Dealers have been telling Jason Knott, Editor of CE Pro magazine, the recession is taking its toll on mid-sized integration companies, not the bottom-feeders. He writes:
Everyone knows 2009 was a lousy year. CE Pro lost about 10 percent of its subscribers. That means electricians, IT VARs, security dealers, and home automation and A/V integrators who all work in low-voltage integration went out of business.
In the long run, that dropoff is good for the industry. Presumably, those were the weaker companies. You know who I am talking about. The guys who are working without proper insurance or licenses, who don’t belong to an association or who don’t maintain general business integrity.

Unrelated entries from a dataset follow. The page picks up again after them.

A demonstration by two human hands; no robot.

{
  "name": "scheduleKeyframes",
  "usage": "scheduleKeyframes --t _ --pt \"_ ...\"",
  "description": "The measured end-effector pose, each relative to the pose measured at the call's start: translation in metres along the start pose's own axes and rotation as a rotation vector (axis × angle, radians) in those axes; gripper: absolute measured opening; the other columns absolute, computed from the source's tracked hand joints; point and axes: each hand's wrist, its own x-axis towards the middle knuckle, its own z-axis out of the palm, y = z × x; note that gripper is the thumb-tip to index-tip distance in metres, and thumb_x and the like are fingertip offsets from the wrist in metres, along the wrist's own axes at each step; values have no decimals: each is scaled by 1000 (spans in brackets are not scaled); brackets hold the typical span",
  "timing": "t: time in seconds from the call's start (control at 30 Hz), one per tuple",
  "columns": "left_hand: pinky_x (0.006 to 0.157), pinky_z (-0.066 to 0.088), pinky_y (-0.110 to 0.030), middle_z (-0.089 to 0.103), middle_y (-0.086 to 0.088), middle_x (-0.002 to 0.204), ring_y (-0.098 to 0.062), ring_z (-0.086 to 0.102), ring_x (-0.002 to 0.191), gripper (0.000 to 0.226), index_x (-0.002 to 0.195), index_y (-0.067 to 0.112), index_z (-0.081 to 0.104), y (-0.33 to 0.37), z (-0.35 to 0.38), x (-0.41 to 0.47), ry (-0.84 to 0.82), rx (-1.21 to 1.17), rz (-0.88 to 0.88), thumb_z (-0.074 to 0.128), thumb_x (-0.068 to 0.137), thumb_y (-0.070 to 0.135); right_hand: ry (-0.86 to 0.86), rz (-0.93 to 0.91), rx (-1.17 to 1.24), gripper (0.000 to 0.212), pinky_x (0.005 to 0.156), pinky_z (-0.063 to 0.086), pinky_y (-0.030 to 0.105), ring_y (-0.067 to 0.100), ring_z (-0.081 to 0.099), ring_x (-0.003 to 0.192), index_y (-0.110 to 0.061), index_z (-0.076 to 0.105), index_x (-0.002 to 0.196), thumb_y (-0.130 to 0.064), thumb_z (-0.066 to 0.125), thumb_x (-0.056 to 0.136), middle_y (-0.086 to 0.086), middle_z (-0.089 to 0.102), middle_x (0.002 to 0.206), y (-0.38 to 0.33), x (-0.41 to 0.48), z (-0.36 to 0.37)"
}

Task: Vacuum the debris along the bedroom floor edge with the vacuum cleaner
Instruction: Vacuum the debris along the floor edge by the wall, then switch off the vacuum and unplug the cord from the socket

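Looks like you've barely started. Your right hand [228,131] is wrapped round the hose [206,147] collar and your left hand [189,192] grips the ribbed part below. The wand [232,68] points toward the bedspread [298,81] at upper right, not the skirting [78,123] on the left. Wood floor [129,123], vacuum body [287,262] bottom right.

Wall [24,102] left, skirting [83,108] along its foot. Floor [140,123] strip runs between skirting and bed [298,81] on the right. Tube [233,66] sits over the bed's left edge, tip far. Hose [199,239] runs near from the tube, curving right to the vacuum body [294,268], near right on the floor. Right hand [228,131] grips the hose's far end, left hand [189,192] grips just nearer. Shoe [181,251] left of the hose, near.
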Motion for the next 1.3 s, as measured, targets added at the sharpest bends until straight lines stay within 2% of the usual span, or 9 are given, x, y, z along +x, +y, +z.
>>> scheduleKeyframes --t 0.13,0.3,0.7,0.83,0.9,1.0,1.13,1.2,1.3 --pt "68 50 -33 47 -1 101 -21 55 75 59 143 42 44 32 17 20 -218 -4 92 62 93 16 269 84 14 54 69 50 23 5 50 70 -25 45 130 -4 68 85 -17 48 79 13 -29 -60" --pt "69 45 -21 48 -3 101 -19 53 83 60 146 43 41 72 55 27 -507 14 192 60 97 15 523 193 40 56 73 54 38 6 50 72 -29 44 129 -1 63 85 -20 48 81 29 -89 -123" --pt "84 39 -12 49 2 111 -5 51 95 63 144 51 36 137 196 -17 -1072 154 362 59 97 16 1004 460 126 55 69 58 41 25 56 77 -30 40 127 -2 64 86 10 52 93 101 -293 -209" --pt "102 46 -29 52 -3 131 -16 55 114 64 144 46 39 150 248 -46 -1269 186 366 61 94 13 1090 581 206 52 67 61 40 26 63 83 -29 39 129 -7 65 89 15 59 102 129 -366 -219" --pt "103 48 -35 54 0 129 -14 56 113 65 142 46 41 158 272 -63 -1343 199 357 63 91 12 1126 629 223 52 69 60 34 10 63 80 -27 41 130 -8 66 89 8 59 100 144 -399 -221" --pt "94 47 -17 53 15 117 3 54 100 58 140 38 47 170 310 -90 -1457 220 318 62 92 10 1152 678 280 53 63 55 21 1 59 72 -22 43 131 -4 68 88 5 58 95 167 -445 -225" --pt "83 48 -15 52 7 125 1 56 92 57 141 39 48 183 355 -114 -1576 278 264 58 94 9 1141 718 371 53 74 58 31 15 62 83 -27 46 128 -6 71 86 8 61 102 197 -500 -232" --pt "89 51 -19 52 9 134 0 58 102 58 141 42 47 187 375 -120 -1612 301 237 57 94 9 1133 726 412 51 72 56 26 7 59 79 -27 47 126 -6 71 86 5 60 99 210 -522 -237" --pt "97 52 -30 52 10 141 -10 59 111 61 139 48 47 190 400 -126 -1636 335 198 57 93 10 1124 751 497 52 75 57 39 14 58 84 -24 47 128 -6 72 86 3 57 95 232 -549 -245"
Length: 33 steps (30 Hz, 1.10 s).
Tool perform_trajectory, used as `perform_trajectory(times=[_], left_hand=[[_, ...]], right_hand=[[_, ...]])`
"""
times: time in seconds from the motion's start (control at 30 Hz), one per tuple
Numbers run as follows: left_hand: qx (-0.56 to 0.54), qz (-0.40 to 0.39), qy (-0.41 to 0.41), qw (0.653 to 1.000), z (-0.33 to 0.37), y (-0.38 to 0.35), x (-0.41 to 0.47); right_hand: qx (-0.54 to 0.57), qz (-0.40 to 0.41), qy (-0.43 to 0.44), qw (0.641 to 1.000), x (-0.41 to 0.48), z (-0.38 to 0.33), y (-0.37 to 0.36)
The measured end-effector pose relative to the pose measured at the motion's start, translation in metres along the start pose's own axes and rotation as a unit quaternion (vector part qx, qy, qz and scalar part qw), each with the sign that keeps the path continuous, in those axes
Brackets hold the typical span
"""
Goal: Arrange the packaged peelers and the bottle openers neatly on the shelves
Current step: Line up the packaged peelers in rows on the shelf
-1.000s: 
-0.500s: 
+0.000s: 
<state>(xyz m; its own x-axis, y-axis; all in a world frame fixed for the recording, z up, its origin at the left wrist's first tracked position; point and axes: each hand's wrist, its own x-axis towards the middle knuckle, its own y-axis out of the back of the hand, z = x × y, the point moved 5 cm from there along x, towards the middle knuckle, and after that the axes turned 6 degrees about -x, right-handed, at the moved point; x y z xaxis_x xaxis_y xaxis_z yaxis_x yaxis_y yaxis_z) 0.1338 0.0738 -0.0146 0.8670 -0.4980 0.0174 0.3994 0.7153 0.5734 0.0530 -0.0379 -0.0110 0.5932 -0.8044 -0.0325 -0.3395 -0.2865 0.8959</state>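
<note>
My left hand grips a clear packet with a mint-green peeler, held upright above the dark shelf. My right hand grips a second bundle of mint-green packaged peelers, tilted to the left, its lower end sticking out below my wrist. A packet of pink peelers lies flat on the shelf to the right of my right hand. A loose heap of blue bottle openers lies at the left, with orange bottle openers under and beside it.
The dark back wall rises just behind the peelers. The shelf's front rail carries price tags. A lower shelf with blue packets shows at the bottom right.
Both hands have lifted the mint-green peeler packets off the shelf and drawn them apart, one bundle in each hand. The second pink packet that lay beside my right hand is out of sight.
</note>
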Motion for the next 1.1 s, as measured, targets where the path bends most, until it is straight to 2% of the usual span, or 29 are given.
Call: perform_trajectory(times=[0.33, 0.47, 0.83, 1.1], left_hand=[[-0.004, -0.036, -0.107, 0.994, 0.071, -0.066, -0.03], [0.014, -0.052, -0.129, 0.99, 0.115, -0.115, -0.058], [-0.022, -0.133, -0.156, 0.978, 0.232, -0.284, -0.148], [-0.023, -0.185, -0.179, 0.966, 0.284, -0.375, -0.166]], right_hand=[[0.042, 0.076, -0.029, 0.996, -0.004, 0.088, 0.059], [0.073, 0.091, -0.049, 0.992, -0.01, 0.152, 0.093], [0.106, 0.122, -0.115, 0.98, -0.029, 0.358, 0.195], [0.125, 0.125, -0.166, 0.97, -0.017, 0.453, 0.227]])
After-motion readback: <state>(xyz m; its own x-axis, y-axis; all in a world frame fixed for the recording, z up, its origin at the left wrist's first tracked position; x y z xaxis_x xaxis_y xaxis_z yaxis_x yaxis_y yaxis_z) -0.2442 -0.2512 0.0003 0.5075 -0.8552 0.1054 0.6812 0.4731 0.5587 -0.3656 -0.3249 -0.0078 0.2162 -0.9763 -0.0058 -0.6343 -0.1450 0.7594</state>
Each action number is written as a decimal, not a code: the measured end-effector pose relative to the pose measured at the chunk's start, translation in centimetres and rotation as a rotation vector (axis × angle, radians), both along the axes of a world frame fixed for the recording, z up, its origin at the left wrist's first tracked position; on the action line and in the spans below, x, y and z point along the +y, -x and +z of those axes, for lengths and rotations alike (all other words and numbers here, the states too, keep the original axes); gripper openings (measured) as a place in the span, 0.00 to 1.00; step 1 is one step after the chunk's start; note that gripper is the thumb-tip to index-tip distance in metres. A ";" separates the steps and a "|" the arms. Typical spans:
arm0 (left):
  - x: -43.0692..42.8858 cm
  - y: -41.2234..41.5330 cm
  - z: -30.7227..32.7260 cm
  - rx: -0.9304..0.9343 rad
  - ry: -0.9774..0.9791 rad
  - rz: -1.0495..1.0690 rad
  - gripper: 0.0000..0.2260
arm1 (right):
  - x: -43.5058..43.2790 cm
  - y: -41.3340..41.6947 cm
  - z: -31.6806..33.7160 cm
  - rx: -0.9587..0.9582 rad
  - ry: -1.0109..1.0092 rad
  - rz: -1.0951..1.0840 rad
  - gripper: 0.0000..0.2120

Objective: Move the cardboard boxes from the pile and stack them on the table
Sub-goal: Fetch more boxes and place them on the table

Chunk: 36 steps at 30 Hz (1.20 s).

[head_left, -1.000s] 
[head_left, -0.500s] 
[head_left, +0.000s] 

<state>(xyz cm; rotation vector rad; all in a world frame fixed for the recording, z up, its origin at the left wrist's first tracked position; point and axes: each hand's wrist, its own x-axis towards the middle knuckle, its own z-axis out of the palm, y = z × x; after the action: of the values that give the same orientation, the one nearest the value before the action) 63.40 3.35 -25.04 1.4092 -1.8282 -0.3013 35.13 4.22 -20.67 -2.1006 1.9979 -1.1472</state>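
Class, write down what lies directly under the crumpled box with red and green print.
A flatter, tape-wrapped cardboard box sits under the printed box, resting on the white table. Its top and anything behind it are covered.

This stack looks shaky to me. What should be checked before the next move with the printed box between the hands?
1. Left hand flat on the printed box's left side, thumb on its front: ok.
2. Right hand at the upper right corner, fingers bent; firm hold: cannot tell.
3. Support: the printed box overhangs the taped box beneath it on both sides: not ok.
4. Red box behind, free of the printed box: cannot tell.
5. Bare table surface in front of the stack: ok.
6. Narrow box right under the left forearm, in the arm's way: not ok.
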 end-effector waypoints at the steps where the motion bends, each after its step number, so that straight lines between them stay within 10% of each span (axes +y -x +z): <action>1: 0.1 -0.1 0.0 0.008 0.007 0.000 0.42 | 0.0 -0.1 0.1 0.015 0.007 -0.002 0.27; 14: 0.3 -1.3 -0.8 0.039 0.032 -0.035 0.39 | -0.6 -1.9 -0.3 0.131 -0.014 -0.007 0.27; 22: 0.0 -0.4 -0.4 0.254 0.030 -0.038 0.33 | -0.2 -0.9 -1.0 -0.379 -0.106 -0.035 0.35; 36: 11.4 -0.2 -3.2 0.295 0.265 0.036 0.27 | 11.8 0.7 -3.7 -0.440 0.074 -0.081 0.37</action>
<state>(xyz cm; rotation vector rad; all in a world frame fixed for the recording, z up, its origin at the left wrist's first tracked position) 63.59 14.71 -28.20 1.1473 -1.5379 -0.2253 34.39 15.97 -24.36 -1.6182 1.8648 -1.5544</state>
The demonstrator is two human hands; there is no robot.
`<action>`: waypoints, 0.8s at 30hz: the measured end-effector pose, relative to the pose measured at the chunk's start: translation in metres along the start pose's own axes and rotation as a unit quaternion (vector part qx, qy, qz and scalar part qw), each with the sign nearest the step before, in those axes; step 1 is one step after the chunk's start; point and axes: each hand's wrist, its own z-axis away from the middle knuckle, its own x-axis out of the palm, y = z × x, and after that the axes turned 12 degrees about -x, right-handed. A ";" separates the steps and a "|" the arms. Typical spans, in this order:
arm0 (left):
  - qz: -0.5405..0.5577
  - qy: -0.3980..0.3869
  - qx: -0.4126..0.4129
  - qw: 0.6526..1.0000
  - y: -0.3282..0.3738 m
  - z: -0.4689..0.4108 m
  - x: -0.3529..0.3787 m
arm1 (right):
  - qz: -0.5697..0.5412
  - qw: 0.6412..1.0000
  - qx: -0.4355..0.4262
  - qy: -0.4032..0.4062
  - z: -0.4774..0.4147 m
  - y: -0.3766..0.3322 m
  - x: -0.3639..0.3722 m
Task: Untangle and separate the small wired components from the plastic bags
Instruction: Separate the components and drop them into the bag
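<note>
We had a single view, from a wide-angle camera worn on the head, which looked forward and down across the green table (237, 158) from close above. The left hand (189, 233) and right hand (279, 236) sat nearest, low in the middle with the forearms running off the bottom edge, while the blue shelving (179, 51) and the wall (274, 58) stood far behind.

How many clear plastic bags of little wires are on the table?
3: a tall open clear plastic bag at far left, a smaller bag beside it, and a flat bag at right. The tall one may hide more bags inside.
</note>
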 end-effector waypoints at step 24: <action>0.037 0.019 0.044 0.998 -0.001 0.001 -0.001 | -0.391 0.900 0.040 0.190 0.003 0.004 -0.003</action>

I am not including companies that work from home because there are plenty of high-integrity CE pros who operate from a home office. Also, I am not including one-man shops. There are many solo acts who run their business with integrity.
But many CE pros in the past months have told me the companies that folded in their area were not the “trunkslammers,” but but were mid-sized integrators operating with a handful of employees and trying to make a go of it.
Guys who carry worker’s comp, have competitive installation rates, offer warranty service, etc. Integrators with leases on an office, trucks, paying employees, not just using subs.
Why? It’s because the trunkslammers are more nimble to react have no overhead. I was told they are “stronger than ever” in certain local markets. If that’s true, heaven help us.